(Your goal)
Where the material below has a line containing "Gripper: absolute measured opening", start repeating exactly, and keep going through the line containing "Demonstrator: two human", with no other lines.

======== Data to examine ========

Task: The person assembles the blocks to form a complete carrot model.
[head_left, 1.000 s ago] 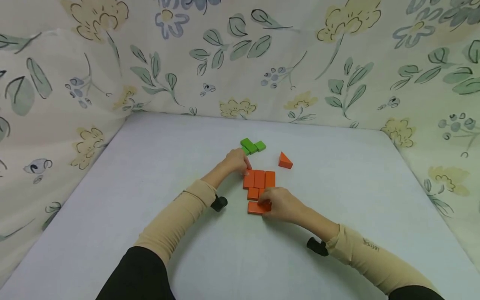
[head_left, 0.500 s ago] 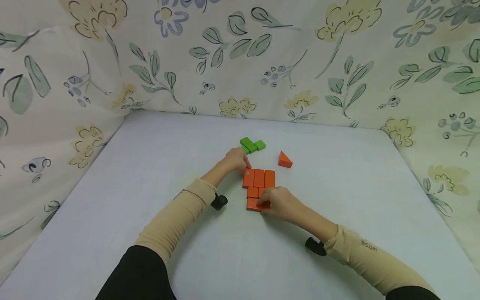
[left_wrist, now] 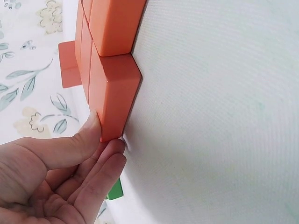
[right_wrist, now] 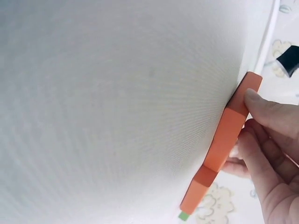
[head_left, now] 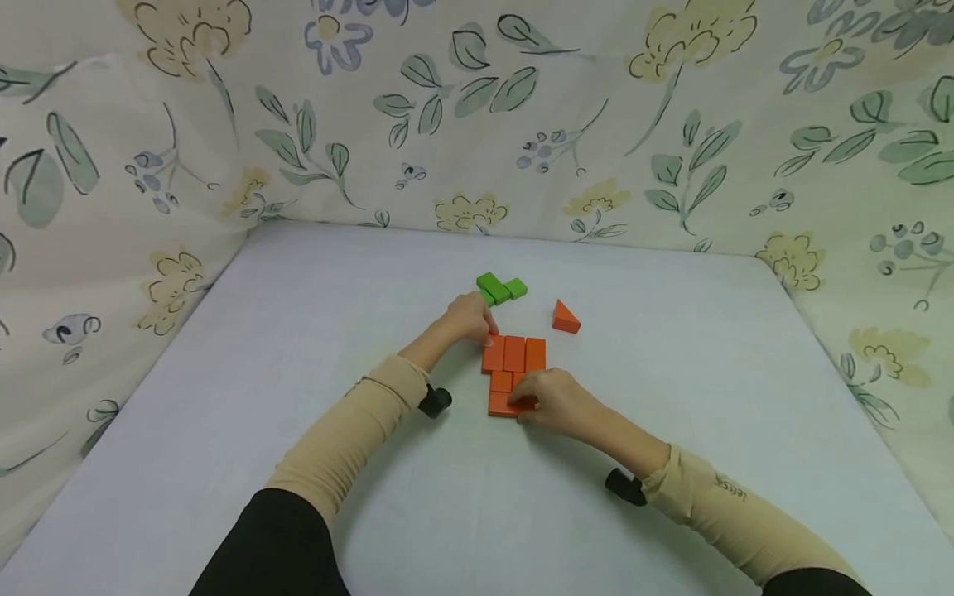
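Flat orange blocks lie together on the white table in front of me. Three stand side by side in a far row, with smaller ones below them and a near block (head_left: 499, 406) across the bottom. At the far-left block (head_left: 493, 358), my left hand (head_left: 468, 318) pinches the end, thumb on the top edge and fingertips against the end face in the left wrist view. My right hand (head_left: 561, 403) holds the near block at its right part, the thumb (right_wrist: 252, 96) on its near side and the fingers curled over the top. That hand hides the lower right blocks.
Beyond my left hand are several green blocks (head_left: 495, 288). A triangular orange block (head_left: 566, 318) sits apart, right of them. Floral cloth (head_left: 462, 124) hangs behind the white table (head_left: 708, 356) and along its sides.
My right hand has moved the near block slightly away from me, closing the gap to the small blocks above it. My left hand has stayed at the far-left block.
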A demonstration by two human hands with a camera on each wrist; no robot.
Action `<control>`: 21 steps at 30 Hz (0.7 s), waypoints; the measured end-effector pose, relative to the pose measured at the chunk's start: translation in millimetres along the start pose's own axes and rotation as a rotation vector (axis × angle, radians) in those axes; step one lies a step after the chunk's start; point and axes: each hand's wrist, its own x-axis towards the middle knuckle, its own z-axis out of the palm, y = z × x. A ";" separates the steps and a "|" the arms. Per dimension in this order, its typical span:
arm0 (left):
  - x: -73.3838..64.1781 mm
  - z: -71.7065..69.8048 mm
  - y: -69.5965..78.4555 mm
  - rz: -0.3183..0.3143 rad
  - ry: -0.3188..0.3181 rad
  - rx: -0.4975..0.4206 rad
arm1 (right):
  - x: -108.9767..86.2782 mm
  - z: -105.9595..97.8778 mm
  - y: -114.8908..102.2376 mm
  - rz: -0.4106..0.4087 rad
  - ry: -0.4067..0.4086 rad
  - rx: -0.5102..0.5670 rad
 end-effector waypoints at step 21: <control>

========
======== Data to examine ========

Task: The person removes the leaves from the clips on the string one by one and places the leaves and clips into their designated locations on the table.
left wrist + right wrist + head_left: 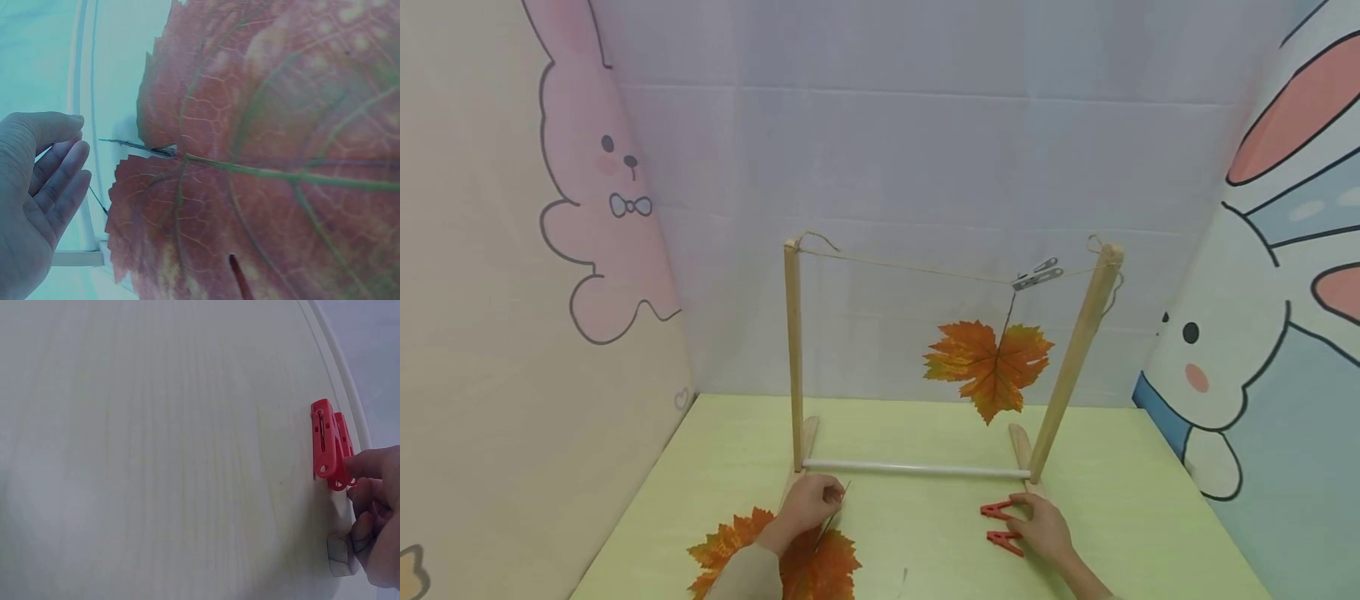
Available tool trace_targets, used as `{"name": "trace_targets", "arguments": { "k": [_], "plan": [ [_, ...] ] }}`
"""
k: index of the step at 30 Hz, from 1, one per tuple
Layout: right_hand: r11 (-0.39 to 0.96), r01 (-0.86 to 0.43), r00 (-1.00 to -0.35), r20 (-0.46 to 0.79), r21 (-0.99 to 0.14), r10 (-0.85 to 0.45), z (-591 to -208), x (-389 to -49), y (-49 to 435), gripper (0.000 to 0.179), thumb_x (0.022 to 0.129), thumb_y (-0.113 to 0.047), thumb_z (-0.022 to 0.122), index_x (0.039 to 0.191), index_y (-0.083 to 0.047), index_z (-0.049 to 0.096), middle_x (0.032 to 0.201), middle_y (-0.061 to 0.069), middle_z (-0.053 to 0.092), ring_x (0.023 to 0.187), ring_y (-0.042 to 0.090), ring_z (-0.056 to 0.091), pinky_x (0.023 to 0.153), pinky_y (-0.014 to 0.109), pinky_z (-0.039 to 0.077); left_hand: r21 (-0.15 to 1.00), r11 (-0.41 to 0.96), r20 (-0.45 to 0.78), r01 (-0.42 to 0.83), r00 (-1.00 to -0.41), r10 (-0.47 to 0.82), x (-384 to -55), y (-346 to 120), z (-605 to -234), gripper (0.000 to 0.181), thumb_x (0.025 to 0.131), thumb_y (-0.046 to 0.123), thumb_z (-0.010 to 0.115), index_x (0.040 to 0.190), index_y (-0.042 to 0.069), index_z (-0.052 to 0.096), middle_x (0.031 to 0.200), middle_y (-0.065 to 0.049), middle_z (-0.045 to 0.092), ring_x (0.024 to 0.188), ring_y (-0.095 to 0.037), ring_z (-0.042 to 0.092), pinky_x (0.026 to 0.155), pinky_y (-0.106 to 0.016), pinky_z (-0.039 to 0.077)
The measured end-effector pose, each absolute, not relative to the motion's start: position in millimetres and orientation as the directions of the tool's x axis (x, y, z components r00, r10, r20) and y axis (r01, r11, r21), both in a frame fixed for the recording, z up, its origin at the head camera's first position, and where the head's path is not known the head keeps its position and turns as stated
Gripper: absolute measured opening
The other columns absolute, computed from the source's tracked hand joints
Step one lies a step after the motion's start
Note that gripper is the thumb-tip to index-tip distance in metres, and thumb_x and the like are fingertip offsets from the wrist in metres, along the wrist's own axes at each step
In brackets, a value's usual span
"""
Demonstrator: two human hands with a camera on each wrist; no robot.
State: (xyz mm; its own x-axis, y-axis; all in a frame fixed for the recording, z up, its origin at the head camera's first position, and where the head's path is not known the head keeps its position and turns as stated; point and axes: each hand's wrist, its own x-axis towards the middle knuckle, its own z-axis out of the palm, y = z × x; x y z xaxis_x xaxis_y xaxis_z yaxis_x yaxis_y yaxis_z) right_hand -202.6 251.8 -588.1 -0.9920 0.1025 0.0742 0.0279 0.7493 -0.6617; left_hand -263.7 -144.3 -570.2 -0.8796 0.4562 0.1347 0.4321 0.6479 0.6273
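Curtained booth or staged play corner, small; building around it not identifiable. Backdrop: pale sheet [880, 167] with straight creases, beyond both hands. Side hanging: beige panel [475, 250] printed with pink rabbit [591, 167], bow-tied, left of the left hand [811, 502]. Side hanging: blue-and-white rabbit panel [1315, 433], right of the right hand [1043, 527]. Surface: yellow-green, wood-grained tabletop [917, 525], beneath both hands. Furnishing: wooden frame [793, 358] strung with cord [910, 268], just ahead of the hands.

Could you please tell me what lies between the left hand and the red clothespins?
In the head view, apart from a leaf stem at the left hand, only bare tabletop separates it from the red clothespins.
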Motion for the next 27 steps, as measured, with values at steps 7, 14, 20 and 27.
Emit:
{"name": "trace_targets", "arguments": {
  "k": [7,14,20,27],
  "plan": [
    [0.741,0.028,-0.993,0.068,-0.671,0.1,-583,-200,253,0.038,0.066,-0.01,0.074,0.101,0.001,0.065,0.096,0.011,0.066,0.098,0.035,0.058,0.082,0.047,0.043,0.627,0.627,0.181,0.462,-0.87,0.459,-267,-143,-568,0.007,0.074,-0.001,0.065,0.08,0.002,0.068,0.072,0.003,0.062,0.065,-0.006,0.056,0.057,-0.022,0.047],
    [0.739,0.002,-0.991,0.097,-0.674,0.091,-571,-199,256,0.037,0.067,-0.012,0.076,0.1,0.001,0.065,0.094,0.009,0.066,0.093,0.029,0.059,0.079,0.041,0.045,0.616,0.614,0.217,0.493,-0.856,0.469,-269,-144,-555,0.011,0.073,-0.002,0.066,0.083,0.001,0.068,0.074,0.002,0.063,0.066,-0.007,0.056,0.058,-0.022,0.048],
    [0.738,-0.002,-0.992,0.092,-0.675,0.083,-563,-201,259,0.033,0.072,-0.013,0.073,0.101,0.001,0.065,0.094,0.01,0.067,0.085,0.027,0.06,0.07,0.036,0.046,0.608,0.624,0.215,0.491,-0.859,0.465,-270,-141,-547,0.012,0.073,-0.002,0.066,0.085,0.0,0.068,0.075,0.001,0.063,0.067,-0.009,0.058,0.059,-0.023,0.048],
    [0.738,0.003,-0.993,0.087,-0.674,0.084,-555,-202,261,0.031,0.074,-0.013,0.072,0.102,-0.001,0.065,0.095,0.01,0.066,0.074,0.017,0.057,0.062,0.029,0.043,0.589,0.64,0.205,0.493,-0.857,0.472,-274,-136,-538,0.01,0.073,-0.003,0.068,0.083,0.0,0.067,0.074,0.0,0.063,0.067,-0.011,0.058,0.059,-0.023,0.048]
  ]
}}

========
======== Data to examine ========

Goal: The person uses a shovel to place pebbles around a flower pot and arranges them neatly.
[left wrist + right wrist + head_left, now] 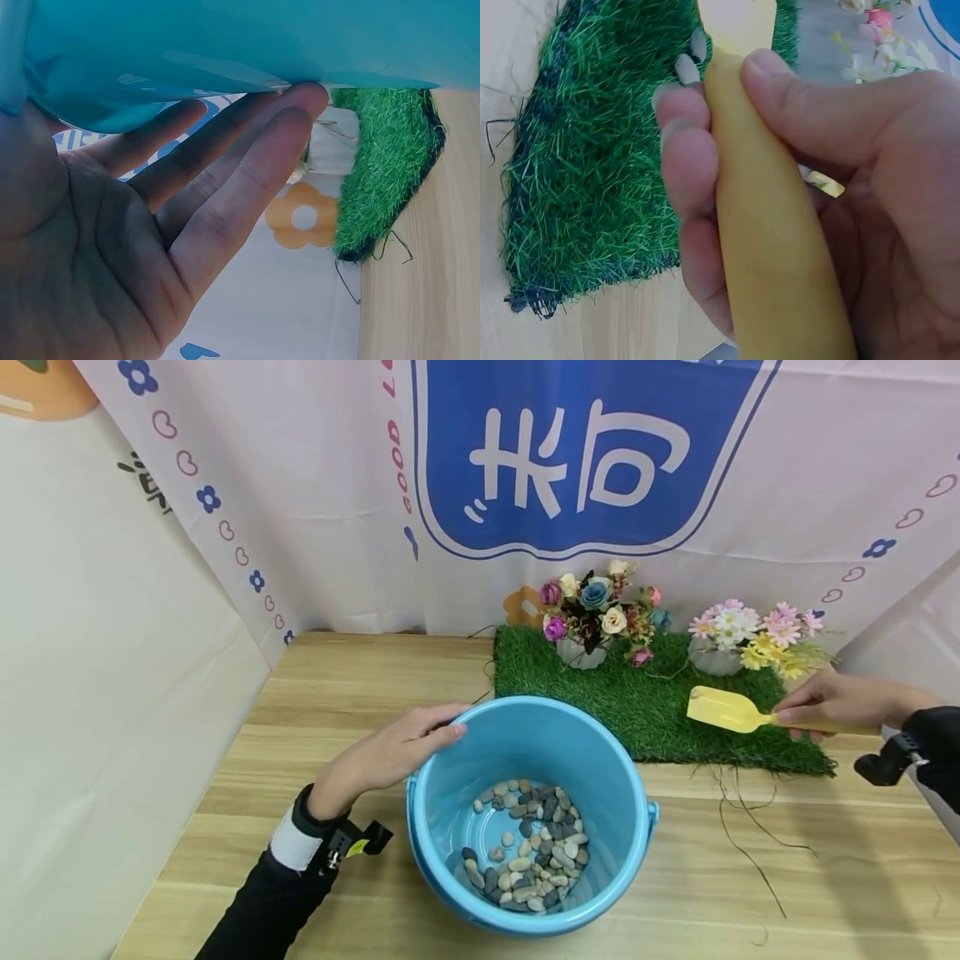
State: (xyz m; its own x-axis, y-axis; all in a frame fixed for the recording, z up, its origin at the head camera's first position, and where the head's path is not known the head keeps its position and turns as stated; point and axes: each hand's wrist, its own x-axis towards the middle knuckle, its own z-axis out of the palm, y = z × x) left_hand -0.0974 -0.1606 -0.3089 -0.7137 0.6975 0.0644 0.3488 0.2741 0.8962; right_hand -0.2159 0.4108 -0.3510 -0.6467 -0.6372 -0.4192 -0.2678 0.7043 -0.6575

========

(The completed task)
Gripper: absolute measured opening
The other columns absolute, computed from the source's tracked hand joints
Step one lies a step after the motion's start
Note that gripper is the thumb-tip to index-tip distance in metres, and thumb_x and the like are fingertip offsets from the wrist in metres, along the wrist's own axes at each step
In brackets, a value's usual span
"""
Demonstrator: two human hands with a camera on each wrist; no robot.

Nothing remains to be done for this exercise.